PAK2 antisense oligonucleotides inhibit TGF-β morphological transformation. (A) Cos7 cells were plated at 8.0 × 10⁴ per six-well dish and grown for 2 days prior to transient transfection with either PAK2 antisense morpholino oligonucleotides (PAK2 MO) or invert control (Control MO). Total PAK1 and PAK2 protein was determined as described in Materials and Methods following 48 h of stimulation in the absence (−) or presence (+) of 10 ng of TGF-β per ml. (B) AKR-2B cells were treated as described for panel A. Transfected and total cell populations were visualized by immunofluorescence (IF) and phase-contrast (P) microscopy, respectively, and representative fields were photographed at an original magnification of ×20. (C) Transfected cells were scored as to whether TGF-β (+) stimulated the morphological change where the length was greater than or equal to five times the width shown in panel B. A similar analysis was performed with the untransfected cultures.

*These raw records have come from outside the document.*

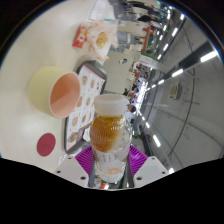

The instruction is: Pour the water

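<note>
**One bottle held, one cup off to the side**

One view was all we had, the gripper's own, and it was tilted, so that the worktop (45,40) ran slantwise across it. Between the fingers (108,160) we saw a clear bottle (109,125) with amber liquid in it, its body pressed on both sides by the purple pads (86,157), so we judged the fingers closed on it. The bottle's long axis ran straight ahead along the fingers, with its white-capped end pointing away from us.

The cup (58,92), pale with an orange-tinted inside, stood on the worktop just beside the bottle's far end, its mouth open towards us. Beyond the bottle lay a dark tray (91,75), and farther off some packaged food (97,38). A small red disc (46,143) lay near the cup.

We judged that the pour turned on swinging the bottle's top sideways over the cup's rim. Whether the cap was off, we could not tell.
</note>
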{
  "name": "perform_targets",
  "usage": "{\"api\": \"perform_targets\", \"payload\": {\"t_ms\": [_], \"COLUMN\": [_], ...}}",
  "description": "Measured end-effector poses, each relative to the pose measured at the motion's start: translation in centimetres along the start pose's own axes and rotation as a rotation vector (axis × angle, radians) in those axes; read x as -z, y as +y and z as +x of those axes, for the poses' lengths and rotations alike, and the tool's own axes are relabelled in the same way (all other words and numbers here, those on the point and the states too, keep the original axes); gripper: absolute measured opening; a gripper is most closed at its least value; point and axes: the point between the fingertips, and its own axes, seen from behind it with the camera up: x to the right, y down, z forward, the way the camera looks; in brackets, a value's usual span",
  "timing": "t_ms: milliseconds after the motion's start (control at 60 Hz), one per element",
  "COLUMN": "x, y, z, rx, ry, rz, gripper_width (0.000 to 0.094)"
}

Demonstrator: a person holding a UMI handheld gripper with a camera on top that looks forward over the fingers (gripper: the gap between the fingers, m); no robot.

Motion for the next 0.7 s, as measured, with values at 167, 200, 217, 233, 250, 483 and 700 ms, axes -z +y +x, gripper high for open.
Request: {"api": "perform_targets", "payload": {"t_ms": [167,200,217,233,250,483,700], "x": [1.9,2.2,2.5,2.6,2.6,1.8,-0.5], "y": [2.4,3.1,3.0,2.7,3.1,4.1,2.4], "z": [3.0,3.4,3.3,3.4,3.4,-1.4,-7.4], "rx": [-0.574,-0.673,-0.717,-0.759,-0.805,-1.427,-1.674], "ry": [-0.073,-0.095,-0.103,-0.11,-0.125,-0.33,-0.467], "rz": [0.022,0.027,0.028,0.033,0.045,0.048,0.074], "gripper_width": [0.0438,0.044,0.0442,0.0443,0.0444,0.0444,0.0441]}}
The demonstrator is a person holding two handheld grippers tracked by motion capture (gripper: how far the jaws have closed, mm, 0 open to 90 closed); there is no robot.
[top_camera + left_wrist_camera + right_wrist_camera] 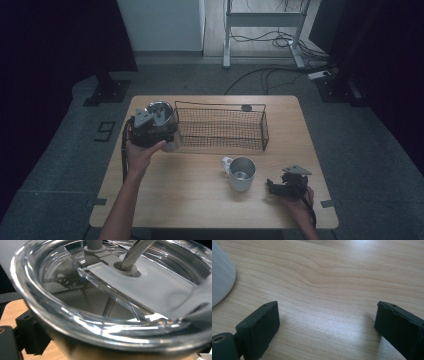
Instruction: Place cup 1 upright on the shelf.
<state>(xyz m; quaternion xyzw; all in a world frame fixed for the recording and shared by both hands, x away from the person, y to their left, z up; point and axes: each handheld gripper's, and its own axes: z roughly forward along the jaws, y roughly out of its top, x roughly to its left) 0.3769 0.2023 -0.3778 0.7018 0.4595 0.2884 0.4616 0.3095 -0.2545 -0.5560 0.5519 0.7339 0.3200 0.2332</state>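
Observation:
A steel tumbler [169,144] with a clear lid [75,302] and a metal straw [132,252] stands at the table's left, just beside the wire basket [220,128]. My left gripper [149,131] is shut on the tumbler's body just under the lid. One black finger [27,335] presses against its side. A white metal mug [242,173] stands upright at the front right of the table, with its handle to the left. My right gripper [272,187] rests low over bare wood to the mug's right. It is open [327,322], with nothing between its fingers, and the mug's side [219,272] shows at the left.
The wire basket holds nothing and spans the back middle of the wooden table [200,190]. A small dark round object [246,107] lies behind the basket. Cables and a desk frame [260,20] are on the floor beyond.

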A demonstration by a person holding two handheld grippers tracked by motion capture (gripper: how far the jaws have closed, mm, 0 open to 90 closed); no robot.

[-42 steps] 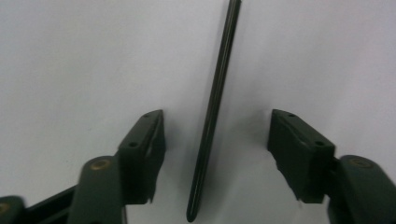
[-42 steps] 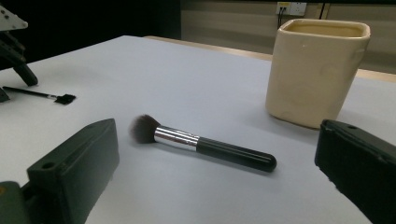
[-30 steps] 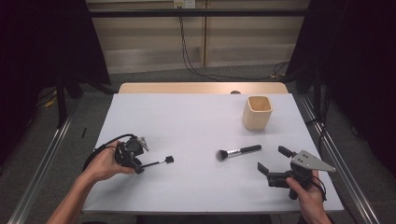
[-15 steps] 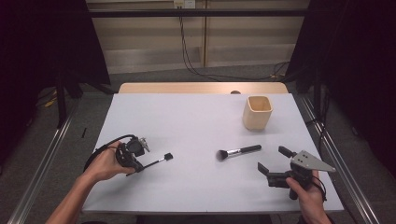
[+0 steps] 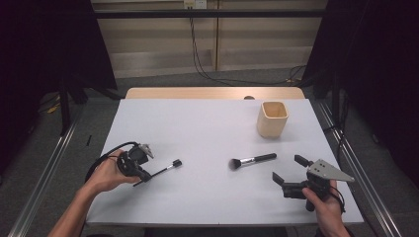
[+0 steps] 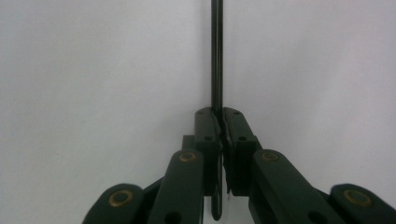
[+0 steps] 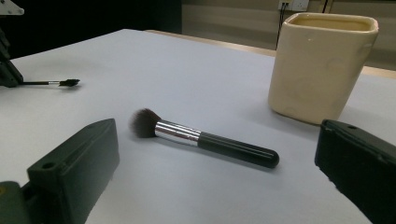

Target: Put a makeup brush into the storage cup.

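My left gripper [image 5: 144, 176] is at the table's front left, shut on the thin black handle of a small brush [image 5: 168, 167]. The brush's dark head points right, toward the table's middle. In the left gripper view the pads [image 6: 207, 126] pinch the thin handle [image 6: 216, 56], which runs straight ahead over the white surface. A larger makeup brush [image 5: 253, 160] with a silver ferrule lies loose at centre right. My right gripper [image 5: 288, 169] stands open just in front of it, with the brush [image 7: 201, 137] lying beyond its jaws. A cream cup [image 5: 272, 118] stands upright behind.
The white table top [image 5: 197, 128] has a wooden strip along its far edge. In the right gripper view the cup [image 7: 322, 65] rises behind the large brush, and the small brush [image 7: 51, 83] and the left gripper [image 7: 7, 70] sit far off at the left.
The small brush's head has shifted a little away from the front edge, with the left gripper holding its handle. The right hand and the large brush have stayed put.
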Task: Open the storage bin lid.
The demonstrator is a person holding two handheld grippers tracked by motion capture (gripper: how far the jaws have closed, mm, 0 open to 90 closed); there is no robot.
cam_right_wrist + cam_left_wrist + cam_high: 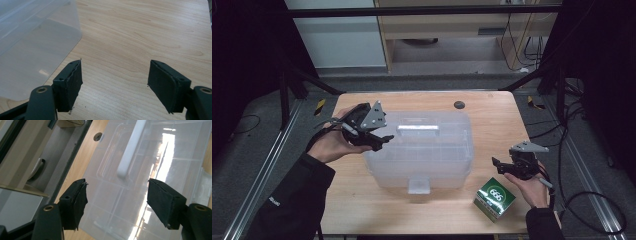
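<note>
From the high view, a clear plastic storage box with a closed lid (419,150) sits in the middle of the pale wooden table (492,112), its white carry handle (417,130) lying flat on top and its front latch (419,185) facing the person at 6 o'clock. The left gripper (382,141) hangs over the box's 9 o'clock edge, jaws spread and pinching nothing, angled in toward the lid, probably so it can come at the handle or steady that side. The right gripper (501,166) hovers low at the box's 4 o'clock, jaws likewise apart and empty, pointing at the box's right wall. Just beside it, at its 6 o'clock, stands a small green-and-white cardboard carton (494,199), untouched; it looks parked near the hand, perhaps as the thing meant to go into the box. A dark round cable hole (459,104) marks the table at 12 o'clock

In the left gripper view, the two black padded jaws stand wide, with the clear lid (140,182) below them and the white handle (130,150) running up toward 12 o'clock, between the jaws but well ahead of them. Nothing touches the pads (80,200)

In the right gripper view, the jaws are parted over bare wood (140,32), holding nothing; the box's rounded corner (37,50) shows at 10 o'clock, just beside the left pad (73,82) yet apart from it. I judge this hand is waiting while the other lines up
</note>
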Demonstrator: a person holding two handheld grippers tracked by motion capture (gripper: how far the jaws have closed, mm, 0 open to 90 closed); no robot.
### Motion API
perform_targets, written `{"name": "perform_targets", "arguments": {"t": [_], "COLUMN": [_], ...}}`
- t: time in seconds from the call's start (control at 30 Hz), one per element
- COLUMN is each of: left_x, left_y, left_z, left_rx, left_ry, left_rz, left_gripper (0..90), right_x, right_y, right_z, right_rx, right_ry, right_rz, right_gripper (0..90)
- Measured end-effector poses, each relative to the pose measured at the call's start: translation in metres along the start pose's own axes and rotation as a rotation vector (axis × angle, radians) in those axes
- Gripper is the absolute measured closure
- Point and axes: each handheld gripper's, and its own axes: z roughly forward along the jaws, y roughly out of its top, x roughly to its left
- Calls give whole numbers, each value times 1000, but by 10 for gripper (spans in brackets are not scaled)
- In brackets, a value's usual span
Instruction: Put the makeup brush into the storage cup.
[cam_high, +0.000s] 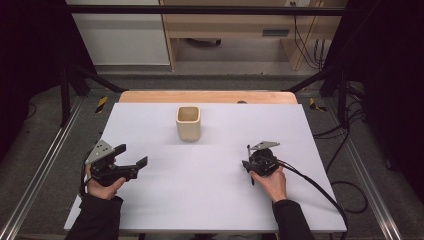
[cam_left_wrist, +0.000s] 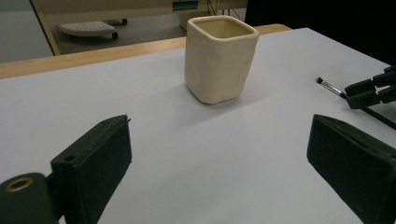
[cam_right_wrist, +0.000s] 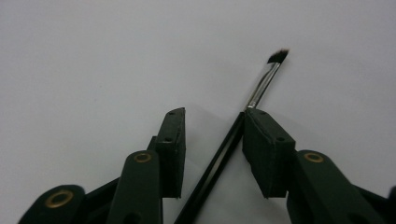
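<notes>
Counter (cam_high: 200, 200) first, since it's the biggest thing going: a white sheet over a wooden top, with a strip of bare wood showing along the far edge. Roughly centre and toward the far side sits a cream cup (cam_high: 188, 123), squarish with rounded corners, upright, open top, standing well apart from both hands.

Left claw (cam_high: 131, 156) is at the near left, held in the person's left hand (cam_high: 102, 186). Its jaws are spread wide apart with nothing between them, and in the left gripper view they frame the cup (cam_left_wrist: 219, 58) further off.

Right claw (cam_high: 247, 161) is at the near right, tipped down toward the counter, cable trailing off toward the near right. Its jaws are partly closed around a thin paintbrush (cam_right_wrist: 224, 154) that lies flat on the white surface. In the right gripper view the black handle runs up between the pads, right against the right-hand one, while the left pad stands off with a gap, so it isn't clamped. The metal ferrule and dark bristle tip stick out past the jaws, pointing toward the far side.
</notes>
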Motion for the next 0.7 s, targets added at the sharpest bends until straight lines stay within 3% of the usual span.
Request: {"name": "perform_targets", "arguments": {"t": [0.43,0.7], "left_x": [0,0], "left_y": [0,1], "left_z": [0,0], "left_rx": [0,-1], "left_ry": [-1,-2], "left_rz": [-2,-1], "left_gripper": [63,65], "right_x": [-1,-2], "right_y": [-1,-1], "right_z": [-1,-3], "right_rx": [8,21], "right_ry": [-25,-28], "right_rz": [-38,-29], "right_gripper": [752,795]}}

The data are the mean ± the standard deviation of two separated experiments done in triplicate and represent a total of more than 1,000 cells per treatment.

FIG. 8.

Cell-type-specific PAK2 activation by TGF-β. A model depicting our present understanding of PAK2 activation by TGF-β in fibroblasts is shown. Following ligand binding to the TGF-βR complex, fibroblasts and epithelial cells differentially integrate the signal(s) such that Smad-dependent signaling is activated in both cell types while PAK2 becomes activated only in fibroblasts. Activation of PAK2 is dependent on Rho GTPases Cdc42 and Rac1. While the Smad- and PAK2-dependent pathways are believed to be distinct, both are required for fibroblast morphological transformation and cellular proliferation (Fig. 6 and 7) (13, 17). Arrows do not necessarily indicate a direct interaction and may reflect multiple events.